INFORMATION SUPPLIED –

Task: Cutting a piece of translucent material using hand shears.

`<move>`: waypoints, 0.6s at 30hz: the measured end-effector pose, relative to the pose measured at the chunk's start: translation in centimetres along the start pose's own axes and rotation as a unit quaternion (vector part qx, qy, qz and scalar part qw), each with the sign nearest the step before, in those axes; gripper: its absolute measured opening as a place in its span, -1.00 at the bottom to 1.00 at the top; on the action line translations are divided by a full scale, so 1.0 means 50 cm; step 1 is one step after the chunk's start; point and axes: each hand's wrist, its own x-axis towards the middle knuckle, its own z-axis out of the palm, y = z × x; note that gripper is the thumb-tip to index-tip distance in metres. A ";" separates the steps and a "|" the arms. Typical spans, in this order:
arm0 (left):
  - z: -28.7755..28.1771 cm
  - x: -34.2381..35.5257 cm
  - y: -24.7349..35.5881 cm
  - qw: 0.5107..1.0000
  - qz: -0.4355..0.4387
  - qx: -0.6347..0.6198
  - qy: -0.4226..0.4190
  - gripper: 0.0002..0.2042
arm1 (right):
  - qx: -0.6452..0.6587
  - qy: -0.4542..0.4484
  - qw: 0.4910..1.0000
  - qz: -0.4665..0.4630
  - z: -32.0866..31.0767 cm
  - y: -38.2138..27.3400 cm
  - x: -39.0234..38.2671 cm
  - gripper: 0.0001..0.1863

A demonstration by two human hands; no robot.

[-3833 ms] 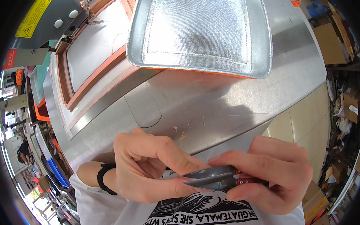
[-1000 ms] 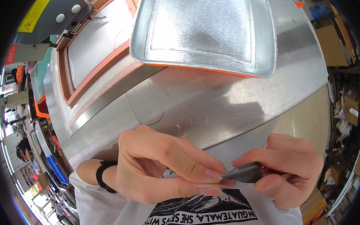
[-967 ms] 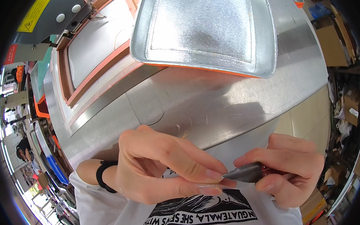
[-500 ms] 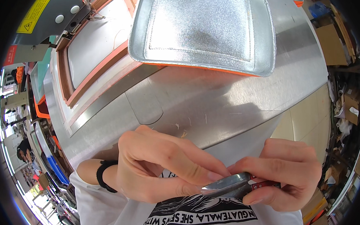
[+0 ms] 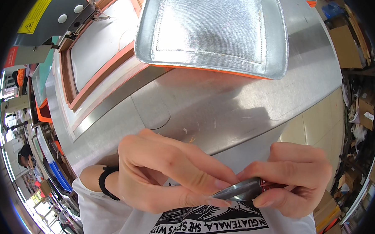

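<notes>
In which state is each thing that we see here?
Grey pointed tool: held, tip toward the left.
Right hand: pinching the tool.
Left hand: at the tip, grip unclear.
Silver-lined piece: silver side showing.
Wooden frame: partly hidden.
Small scraps: loose on the metal table.
Black wristband: worn.

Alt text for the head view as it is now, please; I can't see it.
The right hand holds a small dark metal tool with a red end, its pointed tip at the left hand. At the metal table beyond, a silvery, orange-edged piece shows right of a reddish-brown frame.
</notes>
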 end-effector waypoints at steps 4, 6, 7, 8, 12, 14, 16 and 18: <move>0.010 -0.003 0.003 0.999 -0.020 -0.020 0.016 -0.87 | -0.004 0.130 0.991 0.022 0.004 -0.002 -0.006 -0.63; 0.017 -0.003 0.011 0.998 -0.043 -0.029 0.038 -0.87 | -0.012 0.107 0.993 0.041 -0.006 -0.009 -0.007 -0.64; 0.019 -0.004 0.014 0.996 -0.056 -0.033 0.053 -0.87 | -0.016 0.096 0.994 0.050 -0.011 -0.013 -0.007 -0.64; 0.018 -0.005 0.015 0.996 -0.062 -0.032 0.056 -0.89 | -0.029 0.077 0.994 0.069 -0.008 -0.020 -0.005 -0.62; 0.003 -0.011 0.006 0.998 -0.054 0.000 0.036 -0.86 | -0.034 0.012 0.998 0.056 -0.007 -0.002 -0.009 -0.45; 0.003 -0.014 0.004 0.997 -0.067 -0.012 0.042 -0.85 | -0.046 -0.009 0.998 0.031 -0.007 0.001 -0.007 -0.44; 0.009 -0.020 0.008 0.988 -0.110 -0.068 0.081 -0.85 | -0.059 -0.023 0.998 0.008 -0.007 0.006 -0.005 -0.47; 0.010 -0.021 0.009 0.985 -0.122 -0.083 0.092 -0.85 | -0.066 -0.036 0.997 -0.010 -0.007 0.007 -0.003 -0.49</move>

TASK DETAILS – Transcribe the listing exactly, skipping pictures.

ANSWER TO THIS PROBLEM –
Task: Cutting a piece of translucent material using hand shears.

`<move>`: waypoints, 0.6s at 30hz: the measured end-effector pose, relative to the pose measured at the chunk's start: translation in centimetres along the start pose's own axes and rotation as a unit quaternion (vector part qx, qy, qz and scalar part qw), each with the sign nearest the step before, in those axes; gripper: its absolute measured opening as a place in its span, -1.00 at the bottom to 1.00 at the top; on the action line translations are divided by a full scale, so 1.0 means 50 cm; step 1 is one step after the chunk's start; point and axes: each hand's wrist, its own x-axis towards the middle knuckle, its own z-axis out of the palm, y = z × x; note that gripper is the thumb-tip to index-tip distance in metres. A ";" separates the steps and a "|" the arms. Typical spans, in this order:
arm0 (left):
  - z: -28.7755..28.1771 cm
  - x: -34.2381..35.5257 cm
  - y: -24.7349..35.5881 cm
  - qw: 0.5107..1.0000
  - qz: -0.4355..0.4387
  - qx: -0.6347..0.6198
  - qy: -0.4226..0.4190
  - gripper: 0.0002..0.2042
arm1 (right):
  - qx: -0.6452..0.6587
  - qy: -0.4542..0.4484
  - qw: 0.4910..1.0000
  - qz: -0.4665..0.4630
  - z: -32.0866..31.0767 cm
  - y: -38.2138..27.3400 cm
  - x: -39.0234..38.2671 cm
  - gripper: 0.0001..0.1863

A demonstration by two human hands; no robot.

[-3833 ms] 
[-1000 ms] 
[-967 ms] 
[-500 ms] 
[+0 ms] 

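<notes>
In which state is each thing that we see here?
Grey pointed tool: held, tip toward the left.
Right hand: pinching the tool.
Left hand: at the tip, grip unclear.
Silver-lined piece: silver side showing.
Wooden frame: partly hidden.
Small scraps: loose on the metal table.
Black wristband: worn.

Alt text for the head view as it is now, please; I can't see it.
The right hand holds a small dark metal tool with a red end, its pointed tip at the left hand. At the metal table beyond, a silvery, orange-edged piece shows right of a reddish-brown frame.
</notes>
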 end-effector waypoints at steps 4, 6, 7, 8, 12, 14, 16 and 18: <move>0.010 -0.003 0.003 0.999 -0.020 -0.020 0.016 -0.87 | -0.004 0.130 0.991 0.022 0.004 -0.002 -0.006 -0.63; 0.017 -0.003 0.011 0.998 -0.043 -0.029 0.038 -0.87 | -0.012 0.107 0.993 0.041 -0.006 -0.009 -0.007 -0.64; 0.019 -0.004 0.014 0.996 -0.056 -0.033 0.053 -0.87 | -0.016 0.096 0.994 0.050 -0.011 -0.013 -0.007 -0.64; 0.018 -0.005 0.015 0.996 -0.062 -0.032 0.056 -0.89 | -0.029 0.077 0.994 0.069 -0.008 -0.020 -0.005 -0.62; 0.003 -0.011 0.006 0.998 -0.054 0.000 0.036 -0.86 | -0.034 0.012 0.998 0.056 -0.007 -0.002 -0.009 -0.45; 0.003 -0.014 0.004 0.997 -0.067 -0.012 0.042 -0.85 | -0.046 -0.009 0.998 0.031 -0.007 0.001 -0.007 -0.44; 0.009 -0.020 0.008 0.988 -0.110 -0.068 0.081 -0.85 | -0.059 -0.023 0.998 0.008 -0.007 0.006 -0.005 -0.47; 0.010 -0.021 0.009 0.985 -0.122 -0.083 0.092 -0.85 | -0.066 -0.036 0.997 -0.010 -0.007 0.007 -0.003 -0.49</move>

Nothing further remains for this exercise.